En qué se parece un ruiseñor a un elefante
El circo nunca pasó por el pueblo de Rosenfeld, por lo que, hay que decirlo, la mayoría de nosotros no ha visto jamás un elefante. Mamá, cuando era niña, fue a la capital con abuelo, y entonces vio a una vieja elefante en el zoológico. Uno siempre se hace una imagen de las cosas antes de verlas; es por eso que la realidad siempre nos parece un engaño. Cuando mamá vio detrás de las rejas a la elefanta vieja y castaña, caminando en círculos en un triste estanque de cemento, pensó que tal vez fuese otro animal, con rasgos idénticos, pero no un elefante. Hay algo en ella que siempre lamenta haberla visto; es como si nos mirase con cierto recelo, porque nosotros, papá, yo, mis hermanos, conservamos intacta la figura ideal del elefante: con algunas variaciones probablemente, pero de cualquier manera sin las desilusiones que implica enfrentarse a un ejemplar concreto. Pero tampoco podría decirse que los demás intuimos la imagen del elefante a partir de nada; si sabíamos que tenía una trompa, un par de orejas enormes, un pequeño rabo incongruente y un par de colmillos blancos y largos es porque alguna experiencia anterior nos había aproximado a tal representación.
Creo haber soñado, en la niebla de mis primeros años de vida, con un afiche de circo que el primo Jefferson trajo a casa doblado en el bolsillo de su jardinera; al desplegarlo, se dejaba ver la imagen del mastodonte equilibrándose en una absurda pelota de colores. En el mismo bolsillo de Jefferson llegó a casa todo lo maravilloso; entre otras cosas, una edición en español de España de los poemas de Keats, donde, también por primera vez, escuché la palabra ruiseñor. El primo Jefferson recitaba la oda con un aire solemne, encumbrando el libro en una mano e impostando una voz luctuosa.
¿Fue una visión, o soñaba despierto?
La música se fue volando: ¿Estoy despierto o dormido?

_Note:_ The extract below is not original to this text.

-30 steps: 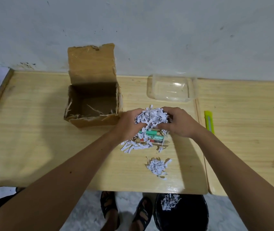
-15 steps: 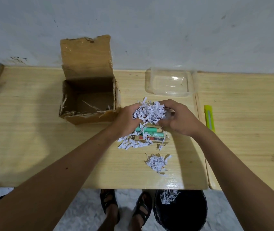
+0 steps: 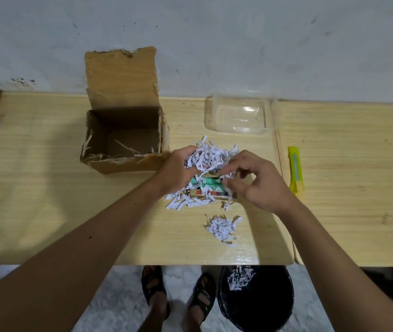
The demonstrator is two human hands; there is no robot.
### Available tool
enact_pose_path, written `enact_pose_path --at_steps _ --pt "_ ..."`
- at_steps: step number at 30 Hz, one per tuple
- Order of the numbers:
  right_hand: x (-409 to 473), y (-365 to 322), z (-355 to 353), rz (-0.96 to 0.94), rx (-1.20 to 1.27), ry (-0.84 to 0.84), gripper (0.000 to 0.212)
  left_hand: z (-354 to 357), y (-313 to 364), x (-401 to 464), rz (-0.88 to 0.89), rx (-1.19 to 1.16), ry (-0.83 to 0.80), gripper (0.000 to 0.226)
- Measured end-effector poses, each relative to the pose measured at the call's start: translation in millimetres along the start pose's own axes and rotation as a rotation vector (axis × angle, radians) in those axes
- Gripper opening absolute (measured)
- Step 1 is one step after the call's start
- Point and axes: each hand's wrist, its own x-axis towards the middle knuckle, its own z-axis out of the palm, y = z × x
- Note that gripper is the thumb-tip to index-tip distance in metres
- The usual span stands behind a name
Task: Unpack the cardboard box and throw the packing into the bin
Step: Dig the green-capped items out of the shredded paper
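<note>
Left hand [image 3: 178,170] clutches shredded paper [image 3: 208,155]; right hand [image 3: 259,185] pinches strips; one box [image 3: 121,137].

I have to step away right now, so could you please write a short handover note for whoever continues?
Left hand grips a clump of shredded paper; right hand pinches more shreds.
Cardboard box stands open, nearly emptied.
Unpacked items lie under the hands, among shreds.
A small paper pile sits near the table edge.
Bin already holds some shreds.
Left: bin all paper.
</note>
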Motion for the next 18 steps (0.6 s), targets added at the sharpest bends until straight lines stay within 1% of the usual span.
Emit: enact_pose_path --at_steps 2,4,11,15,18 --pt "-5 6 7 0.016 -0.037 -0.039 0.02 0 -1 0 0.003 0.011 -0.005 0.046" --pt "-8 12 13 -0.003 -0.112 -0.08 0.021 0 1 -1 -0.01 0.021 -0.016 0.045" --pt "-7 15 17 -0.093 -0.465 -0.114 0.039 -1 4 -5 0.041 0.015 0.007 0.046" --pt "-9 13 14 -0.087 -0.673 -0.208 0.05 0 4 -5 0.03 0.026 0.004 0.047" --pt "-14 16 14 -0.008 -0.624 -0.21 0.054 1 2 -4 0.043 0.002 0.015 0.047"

Yo no creía que el ruiseñor fuese un pájaro. Temía preguntárselo al primo Jefferson y que quedara descubierta mi ignorancia; en silencio, había aceptado que el ruiseñor no fuese sino esa palabra vibrante, convulsa, que aparecía ante mí para acabar de una vez y para siempre con el niño y el provinciano que fui hasta entonces. Si bien tuve la tentación de preguntarle también a mi padre -sobre todo en las tardes, cuando nos sentábamos frente a la casa a ver cómo los pájaros volaban en círculos y eran tragados por la oscuridad de los árboles- qué es un ruiseñor, nunca lo hice; guardé aquella palabra en mi memoria como un estigma, como un síntoma de superioridad. Debo decir que, como ésta, había otras palabras que había escuchado en boca de los grandes y que no podía relacionar con ninguna realidad conocida, pero las había aceptado, por lo que eran; al punto que aprendí a ver en ellas una sustancia, tan concreta, tan pesada como un elefante.

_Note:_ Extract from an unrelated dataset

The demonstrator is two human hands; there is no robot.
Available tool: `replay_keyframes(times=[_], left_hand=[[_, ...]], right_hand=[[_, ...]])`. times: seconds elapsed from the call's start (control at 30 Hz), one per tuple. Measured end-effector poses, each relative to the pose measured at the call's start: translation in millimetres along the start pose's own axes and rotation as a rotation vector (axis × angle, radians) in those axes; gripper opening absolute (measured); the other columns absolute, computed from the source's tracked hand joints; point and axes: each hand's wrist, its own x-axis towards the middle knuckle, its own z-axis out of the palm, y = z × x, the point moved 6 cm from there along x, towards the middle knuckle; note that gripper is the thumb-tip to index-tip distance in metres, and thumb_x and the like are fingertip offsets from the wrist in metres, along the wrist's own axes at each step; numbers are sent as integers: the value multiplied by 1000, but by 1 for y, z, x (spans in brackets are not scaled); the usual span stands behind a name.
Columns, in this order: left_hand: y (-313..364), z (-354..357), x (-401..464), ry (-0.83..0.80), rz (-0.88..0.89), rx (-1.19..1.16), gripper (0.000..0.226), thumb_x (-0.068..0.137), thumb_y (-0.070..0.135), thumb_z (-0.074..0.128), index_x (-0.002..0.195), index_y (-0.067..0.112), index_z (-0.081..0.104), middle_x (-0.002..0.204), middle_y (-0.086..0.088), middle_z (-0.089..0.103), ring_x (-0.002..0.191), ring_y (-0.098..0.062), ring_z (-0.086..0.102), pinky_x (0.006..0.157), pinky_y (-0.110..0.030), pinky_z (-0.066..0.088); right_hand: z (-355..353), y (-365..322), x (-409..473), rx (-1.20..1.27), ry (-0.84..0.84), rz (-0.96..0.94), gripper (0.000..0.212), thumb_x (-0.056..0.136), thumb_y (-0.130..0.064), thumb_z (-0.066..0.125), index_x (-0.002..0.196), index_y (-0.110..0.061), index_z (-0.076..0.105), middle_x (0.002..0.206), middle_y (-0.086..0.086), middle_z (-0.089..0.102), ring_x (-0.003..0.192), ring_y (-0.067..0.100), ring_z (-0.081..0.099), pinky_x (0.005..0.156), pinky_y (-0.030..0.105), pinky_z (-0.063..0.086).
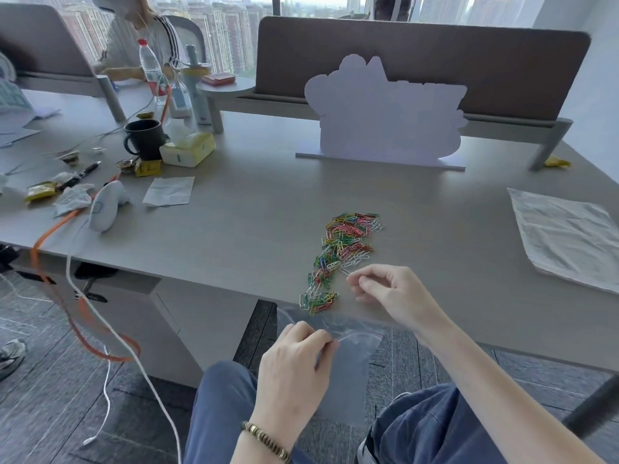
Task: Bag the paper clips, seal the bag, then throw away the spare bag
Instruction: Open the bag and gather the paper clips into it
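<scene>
Lower centre, the left hand (296, 358) is pinching the clear bag (341, 370) below the desk edge (214, 262); the right hand (385, 289) is nipping paper clips (338, 252) (some could be spilling past the mouth).

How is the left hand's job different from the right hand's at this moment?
The left hand is below the desk edge, pinching the rim of the clear plastic bag in a closed grip. The right hand rests on the desk beside the paper clips, fingers curled at the pile's near edge. Both are bare.
</scene>
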Motion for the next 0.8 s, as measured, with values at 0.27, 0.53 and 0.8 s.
replay_keyframes(times=[0.27, 0.53, 0.8], left_hand=[[-4, -1, 0, 4, -4, 1, 16, 86, 39, 62, 74, 28, 65, 70, 12, 54, 68, -8, 55, 46, -21, 40], [-7, -4, 0, 10, -17, 5, 26, 88, 44, 52, 72, 27, 65, 71, 12, 56, 70, -6, 53, 48, -21, 42], [-6, -5, 0, 11, -15, 4, 25, 88, 43, 52, 72, 28, 65, 72, 13, 56, 70, -7, 54, 49, -23, 45]], right_hand=[[28, -6, -4, -115, -263, -5, 29, 98, -5, 55, 109, -21, 77, 105, -5, 78, 101, 5, 72, 88, 22, 57], [-11, 3, 22, 33, 64, 16, 19, 97, -10, 60, 98, -17, 78, 96, -2, 79, 91, 19, 74, 93, 33, 55], [-44, 21, 111, -423, 262, 3, 56, 104, -45, 39, 147, -10, 48, 158, 13, 41, 150, 24, 31, 123, 40, 17]])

Christian Kent (Asunción, 1983) El origen de toda imaginación proviene de las historias de su abuelo, excombatiente de la guerra del Chaco, en una ciudad que casi nada tiene de real: Concepción (Paraguay). Otro poco, de la literatura disponible en su casa; donde, con excepción de su madre, no había lectores serios: “Cien años de soledad”, libros de espiritualidad y autoayuda (Osho, Trevisán, etc.), y un par de ediciones indecentes de “libros infantiles” como “El libro de la selva”, “La isla del tesoro” y “Alicia en el país de las maravillas”. En el colegio (un colegio de misioneros anglicanos), leía las crónicas de Narnia. Publicó algunos libros de poesía y ahora se inclina hacia el relato fantástico y el cuento breve. Si los vientos le favorecen, este año publica su primer material como cantautor: “Perros en el cielo”.